The full listing, returned exactly and free of pictures, is the expected answer.

--*--

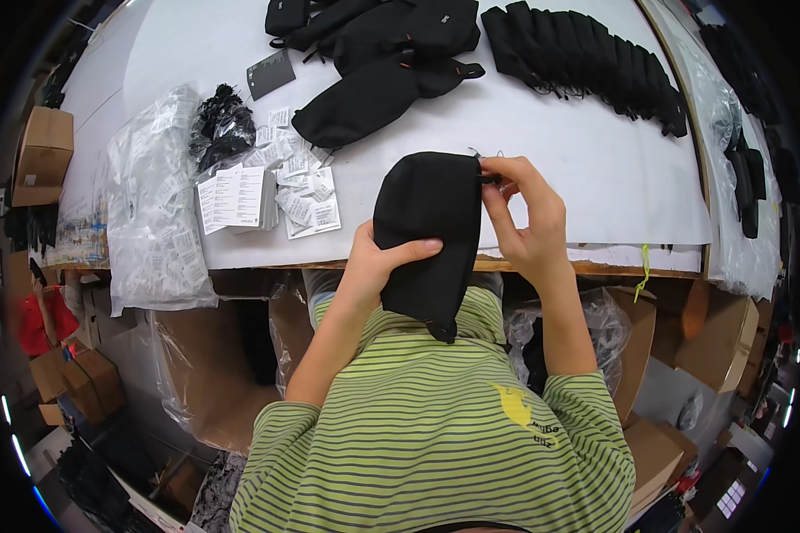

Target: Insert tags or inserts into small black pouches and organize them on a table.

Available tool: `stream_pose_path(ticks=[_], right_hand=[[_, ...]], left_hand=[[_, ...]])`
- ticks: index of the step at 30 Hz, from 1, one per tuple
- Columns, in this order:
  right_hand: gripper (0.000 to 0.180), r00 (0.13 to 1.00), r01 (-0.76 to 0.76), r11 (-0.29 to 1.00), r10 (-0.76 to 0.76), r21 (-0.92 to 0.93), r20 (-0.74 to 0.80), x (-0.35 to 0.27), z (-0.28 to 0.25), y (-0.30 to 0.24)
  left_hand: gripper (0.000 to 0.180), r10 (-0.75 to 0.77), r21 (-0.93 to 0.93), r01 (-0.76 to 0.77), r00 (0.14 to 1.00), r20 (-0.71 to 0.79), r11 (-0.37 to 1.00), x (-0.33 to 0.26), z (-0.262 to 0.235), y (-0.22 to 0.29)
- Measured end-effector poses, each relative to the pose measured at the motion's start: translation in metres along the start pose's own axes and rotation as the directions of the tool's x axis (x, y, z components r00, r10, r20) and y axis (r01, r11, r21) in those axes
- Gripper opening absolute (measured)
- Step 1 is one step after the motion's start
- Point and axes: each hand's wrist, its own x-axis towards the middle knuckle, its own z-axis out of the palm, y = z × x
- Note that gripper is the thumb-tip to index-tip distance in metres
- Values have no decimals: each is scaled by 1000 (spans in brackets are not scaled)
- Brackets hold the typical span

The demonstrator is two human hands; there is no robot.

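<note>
A soft black fabric pouch (pixel 428 209) is held up in front of me, over the table's near edge. My left hand (pixel 371 265) grips its left side, thumb across the front and the other fingers hidden behind. At the pouch's upper right edge, my right hand (pixel 535 222) pinches a small black loop or tab (pixel 489 178) between thumb and fingertips. A thin thread-like piece sticks up beside that tab. Farther back lie several more black pouches (pixel 364 99) in a loose pile, and a neat overlapping row of them (pixel 587 58) runs to the right.
On the white table (pixel 613 195), left of the pouch, are a stack of printed white cards (pixel 236 197), small white packets (pixel 307 191), a bundle of black cords (pixel 222 124), a clear plastic bag (pixel 156 204) and a dark card (pixel 270 74). Cardboard boxes (pixel 209 373) stand below.
</note>
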Motion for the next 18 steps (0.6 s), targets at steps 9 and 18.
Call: stream_pose_path(ticks=[9,18], right_hand=[[13,995,7,987,-22,-162,-93,-9,-4,1],[15,950,79,997,-79,12,303,-27,5,-30]], left_hand=[[39,-76,-113,83,995,63,990,0,-1,-4],[26,-127,-523,170,985,118,835,27,-34,-3]])
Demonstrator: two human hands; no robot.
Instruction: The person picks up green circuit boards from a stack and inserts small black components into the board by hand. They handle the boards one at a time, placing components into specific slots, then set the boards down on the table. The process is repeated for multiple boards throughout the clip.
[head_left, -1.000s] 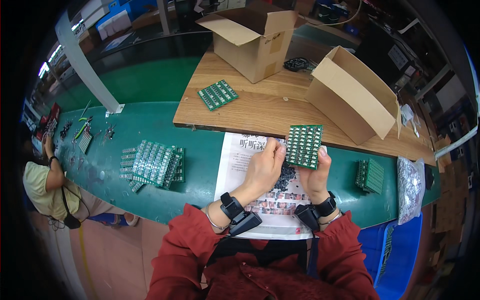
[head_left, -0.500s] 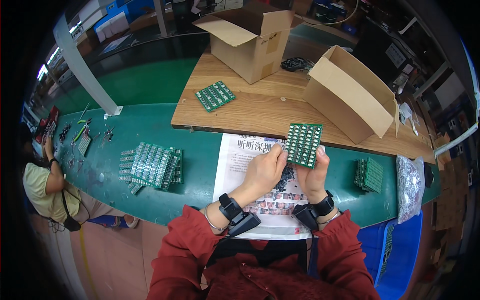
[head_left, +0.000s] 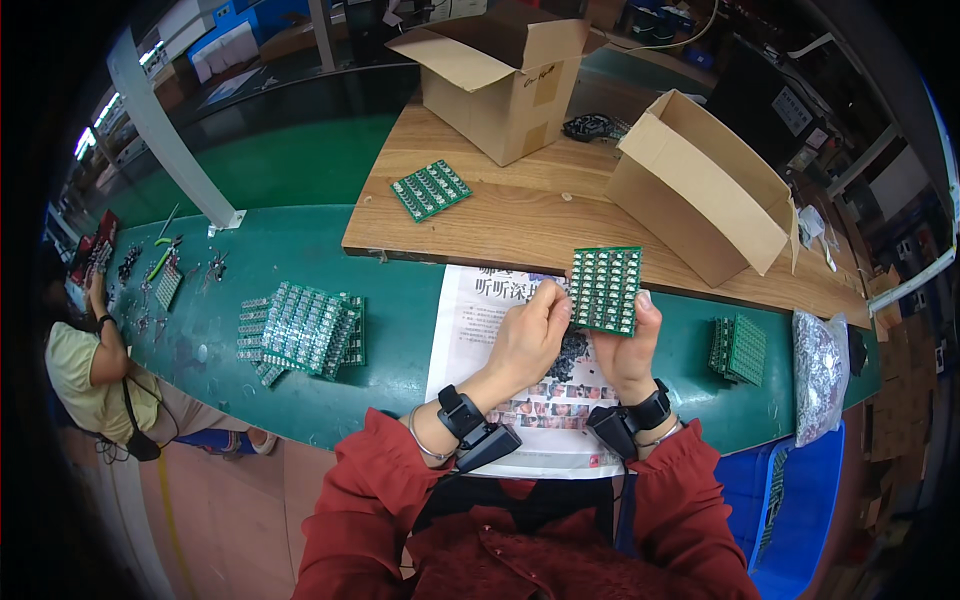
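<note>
A green circuit board panel (head_left: 606,291) with rows of small white and silver parts is held up over a printed newspaper sheet (head_left: 460,350). My right hand (head_left: 630,345) grips it from below and along the right edge, thumb at the side. At the left edge, my left hand (head_left: 533,335) is closed, thumb and fingers pinched against the panel; the fingertips are partly hidden. Small black pieces (head_left: 572,358) lie in a heap on the newspaper beneath, partly covered by my hands.
Stacked circuit boards (head_left: 300,330) lie left; another stack (head_left: 740,350) stands right beside a plastic bag of parts (head_left: 820,370). One board (head_left: 431,190) rests on the wooden board (head_left: 500,215). Behind are two open cardboard boxes (head_left: 545,105) (head_left: 700,190). A co-worker (head_left: 90,370) sits far left.
The panel has moved slightly left and tipped a little in my hands. My left hand has shifted slightly at its edge; the stacks have stayed put.
</note>
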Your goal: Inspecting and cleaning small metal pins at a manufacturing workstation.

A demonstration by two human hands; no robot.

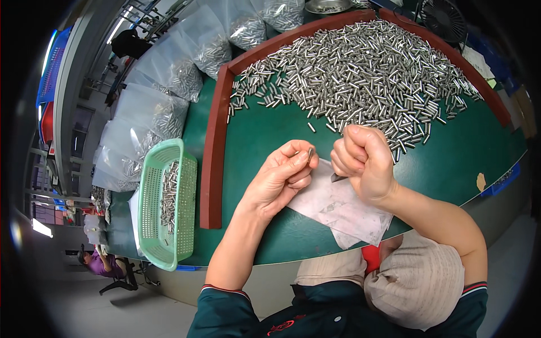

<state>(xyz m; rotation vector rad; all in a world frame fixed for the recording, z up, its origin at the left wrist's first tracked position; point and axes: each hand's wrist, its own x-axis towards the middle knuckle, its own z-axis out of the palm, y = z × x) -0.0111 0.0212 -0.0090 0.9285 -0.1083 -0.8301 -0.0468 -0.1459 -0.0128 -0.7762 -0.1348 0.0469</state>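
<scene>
head view: the left hand (pixel 276 176) has its thumb and index finger pinching a small metal pin (pixel 310 153), which stands nearly upright at the fingertips; its other fingers curl in beneath. just right of that pinch, the right hand (pixel 363 162) is closed, fingers folded in and thumb resting along the index finger, apart from the left. a dark tip (pixel 337 178) juts from under the right fingers, toward the left hand; i cannot tell what it is or whether they grip it.

below both hands' fingers, a pale stained cloth (pixel 332 205) lies on the green table (pixel 265 132). just beyond the left fingertips rests one loose pin (pixel 311 128), and past the right knuckles spreads a big heap (pixel 372 73) of similar pins, its near edge close to them. a red rail (pixel 213 169) runs along the left of the fingers and around behind the heap. farther left, outside the rail, a green basket (pixel 186 219) holds more pins, with clear bags (pixel 169 118) of pins lined up beyond it. well beyond the right fingers, behind the heap, is a black fan (pixel 442 19). far left of the fingers, a person (pixel 103 265) in purple sits on a chair.
</scene>
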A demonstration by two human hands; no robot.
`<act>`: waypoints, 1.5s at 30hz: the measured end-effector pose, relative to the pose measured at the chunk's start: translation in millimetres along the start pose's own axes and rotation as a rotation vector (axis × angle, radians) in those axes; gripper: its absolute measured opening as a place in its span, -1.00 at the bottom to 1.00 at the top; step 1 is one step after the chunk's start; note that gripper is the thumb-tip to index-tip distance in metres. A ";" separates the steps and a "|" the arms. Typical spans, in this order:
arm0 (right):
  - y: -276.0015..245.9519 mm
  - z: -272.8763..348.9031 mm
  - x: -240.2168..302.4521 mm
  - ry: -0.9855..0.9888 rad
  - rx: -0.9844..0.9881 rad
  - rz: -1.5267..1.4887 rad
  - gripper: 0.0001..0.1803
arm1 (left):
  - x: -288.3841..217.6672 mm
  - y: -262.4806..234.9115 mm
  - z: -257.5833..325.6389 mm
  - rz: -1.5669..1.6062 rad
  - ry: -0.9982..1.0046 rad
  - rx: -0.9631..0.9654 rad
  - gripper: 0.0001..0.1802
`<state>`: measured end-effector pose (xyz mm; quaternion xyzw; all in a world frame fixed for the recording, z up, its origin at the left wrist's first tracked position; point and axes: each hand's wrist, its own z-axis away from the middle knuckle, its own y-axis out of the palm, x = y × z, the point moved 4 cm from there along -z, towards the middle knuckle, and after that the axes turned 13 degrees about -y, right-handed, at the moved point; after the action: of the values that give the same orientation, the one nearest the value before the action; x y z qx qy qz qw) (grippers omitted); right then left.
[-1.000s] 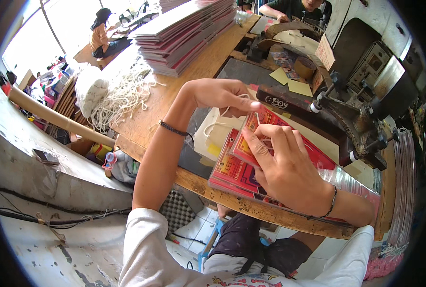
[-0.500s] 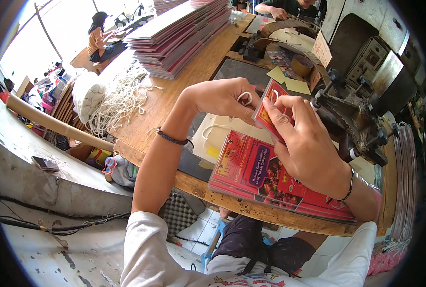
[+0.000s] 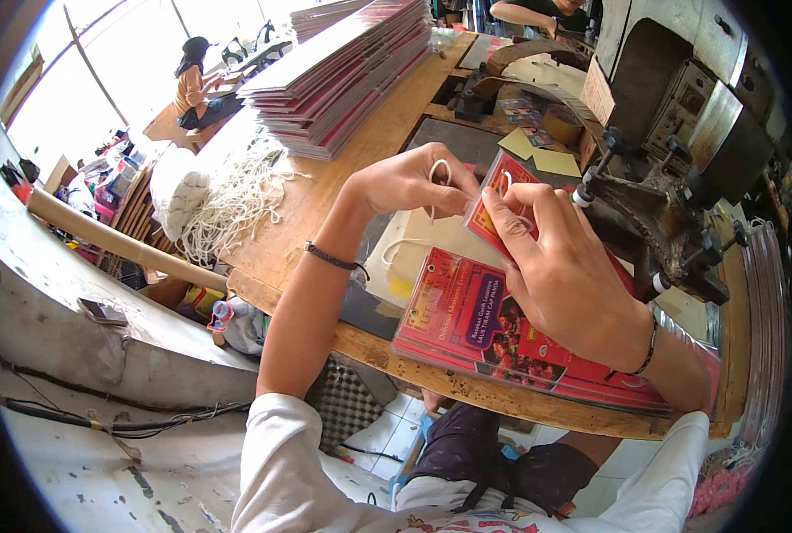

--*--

== TASK RESULT ==
Target: Insert tags or inserts into small black pouches and organize them on a table.

Available tool: `stream_pose_path(ticks=[_], right_hand=[[_, ...]], left_hand=[[_, ...]])`
- ticks: index of the step at 30 Hz, from 1, one per tuple
- Columns, in this order:
  right_hand: gripper (0.000 to 0.180), r00 (0.13 to 1.00), r01 (-0.76 to 0.76), r11 (-0.29 to 1.00), r10 (-0.76 to 0.76), r21 (-0.92 to 0.93), r20 (-0.74 to 0.80), x (-0.35 to 0.27), z (-0.28 to 0.25), y (-0.30 to 0.24)
  left_hand: gripper (0.000 to 0.180), r10 (-0.75 to 0.77), r21 (-0.93 to 0.93), r01 (-0.76 to 0.77), r00 (0.14 to 1.00), r20 (-0.71 to 0.79), r11 (-0.37 to 1.00), x (-0.33 to 0.26), z (-0.262 to 0.235), y (-0.22 to 0.29)
- Measured end-effector poses, each relative to the pose measured at the motion's start: translation in metres along the start pose's own axes and rotation as the directions of the tool's x axis (x, y, z components r00, r10, r20) and y axis (r01, r11, r21) in those axes
- Gripper opening absolute (measured)
- Step 1 is one step after the motion's start
- Point and axes: each hand's wrist, its own x-axis towards the middle knuckle, its own z-axis out of the palm, y = z × x
- Note that gripper is the thumb-tip to index-tip distance in metres
- Values have no decimals: each is scaled by 1000 (spans in brackets are not scaled)
- Brackets hold the typical span

The demonstrator is two human hands; there is no robot.

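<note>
A soft black fabric pouch (pixel 428 209) is held up in front of me, over the table's near edge. My left hand (pixel 371 265) grips its left side, thumb across the front and the other fingers hidden behind. At the pouch's upper right edge, my right hand (pixel 535 222) pinches a small black loop or tab (pixel 489 178) between thumb and fingertips. A thin thread-like piece sticks up beside that tab. Farther back lie several more black pouches (pixel 364 99) in a loose pile, and a neat overlapping row of them (pixel 587 58) runs to the right.
On the white table (pixel 613 195), left of the pouch, are a stack of printed white cards (pixel 236 197), small white packets (pixel 307 191), a bundle of black cords (pixel 222 124), a clear plastic bag (pixel 156 204) and a dark card (pixel 270 74). Cardboard boxes (pixel 209 373) stand below.
</note>
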Motion for the next 18 steps (0.6 s), targets at steps 9 and 18.
Call: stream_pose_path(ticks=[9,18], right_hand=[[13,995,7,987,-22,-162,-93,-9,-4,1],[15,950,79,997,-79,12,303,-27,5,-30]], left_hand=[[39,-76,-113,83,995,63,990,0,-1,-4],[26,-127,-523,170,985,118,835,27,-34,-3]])
Demonstrator: two human hands; no robot.
Instruction: The person picks up green circuit boards from a stack and inserts small black components into the board by hand. They handle the boards one at a time, placing components into specific slots, then set the boards down on the table. The process is repeated for multiple boards throughout the clip.
[head_left, -1.000s] 
[head_left, -0.500s] 
[head_left, +0.000s] 
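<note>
A green circuit board panel (head_left: 606,291) with rows of small white and silver parts is held up over a printed newspaper sheet (head_left: 460,350). My right hand (head_left: 630,345) grips it from below and along the right edge, thumb at the side. At the left edge, my left hand (head_left: 533,335) is closed, thumb and fingers pinched against the panel; the fingertips are partly hidden. Small black pieces (head_left: 572,358) lie in a heap on the newspaper beneath, partly covered by my hands.
Stacked circuit boards (head_left: 300,330) lie left; another stack (head_left: 740,350) stands right beside a plastic bag of parts (head_left: 820,370). One board (head_left: 431,190) rests on the wooden board (head_left: 500,215). Behind are two open cardboard boxes (head_left: 545,105) (head_left: 700,190). A co-worker (head_left: 90,370) sits far left.
The panel has moved slightly left and tipped a little in my hands. My left hand has shifted slightly at its edge; the stacks have stayed put.
</note>
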Your goal: Inspecting and cleaning small metal pins at a manufacturing workstation.

A demonstration by two human hands; no robot.


<state>(xyz m; rotation vector rad; all in a world frame fixed for the recording, z up, its origin at the left wrist's first tracked position; point and axes: each hand's wrist, its own x-axis towards the middle knuckle, its own z-axis out of the palm, y = z × x) -0.0111 0.0212 -0.0090 0.9285 -0.1083 -0.8301 -0.0468 -0.1459 -0.0128 -0.7762 -0.1348 0.0469</state>
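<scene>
head view: the left hand (pixel 276 176) has its thumb and index finger pinching a small metal pin (pixel 310 153), which stands nearly upright at the fingertips; its other fingers curl in beneath. just right of that pinch, the right hand (pixel 363 162) is closed, fingers folded in and thumb resting along the index finger, apart from the left. a dark tip (pixel 337 178) juts from under the right fingers, toward the left hand; i cannot tell what it is or whether they grip it.

below both hands' fingers, a pale stained cloth (pixel 332 205) lies on the green table (pixel 265 132). just beyond the left fingertips rests one loose pin (pixel 311 128), and past the right knuckles spreads a big heap (pixel 372 73) of similar pins, its near edge close to them. a red rail (pixel 213 169) runs along the left of the fingers and around behind the heap. farther left, outside the rail, a green basket (pixel 186 219) holds more pins, with clear bags (pixel 169 118) of pins lined up beyond it. well beyond the right fingers, behind the heap, is a black fan (pixel 442 19). far left of the fingers, a person (pixel 103 265) in purple sits on a chair.
</scene>
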A demonstration by two human hands; no robot.
`<act>`: waypoints, 1.5s at 30hz: the measured end-effector pose, relative to the pose measured at the chunk's start: translation in millimetres along the start pose's own axes and rotation as a rotation vector (axis × angle, radians) in those axes; gripper: its absolute measured opening as a place in its span, -1.00 at the bottom to 1.00 at the top; step 1 is one step after the chunk's start; note that gripper is the thumb-tip to index-tip distance in metres. A ";" separates the steps and a "|" the arms. Typical spans, in this order:
arm0 (right):
  - y: -276.0015..245.9519 mm
  - z: -272.8763..348.9031 mm
  - x: -240.2168..302.4521 mm
  - ry: -0.9855..0.9888 rad
  - rx: -0.9844..0.9881 rad
  - rz: -1.5267..1.4887 rad
  - gripper: 0.0001..0.1803
arm1 (left):
  - x: -288.3841..217.6672 mm
  - y: -262.4806..234.9115 mm
  - z: -257.5833..325.6389 mm
  - rz: -1.5669..1.6062 rad
  - ry: -0.9982..1.0046 rad
  - rx: -0.9631..0.9654 rad
  - gripper: 0.0001..0.1802
`<state>`: measured end-effector pose (xyz mm; quaternion xyzw; all in a world frame fixed for the recording, z up, its origin at the left wrist's first tracked position; point and axes: each hand's wrist, its own z-axis away from the middle knuckle, its own y-axis out of the palm, x = y × z, the point moved 4 cm from there along -z, towards the middle knuckle, and after that the axes turned 13 degrees about -y, right-handed, at the moved point; after the action: of the values that give the same orientation, the one nearest the value before the action; x y z qx qy qz qw) (grippers omitted); right then left.
[-1.000s] 
[-0.500s] 
[+0.000s] 

This exercise is now fully answered.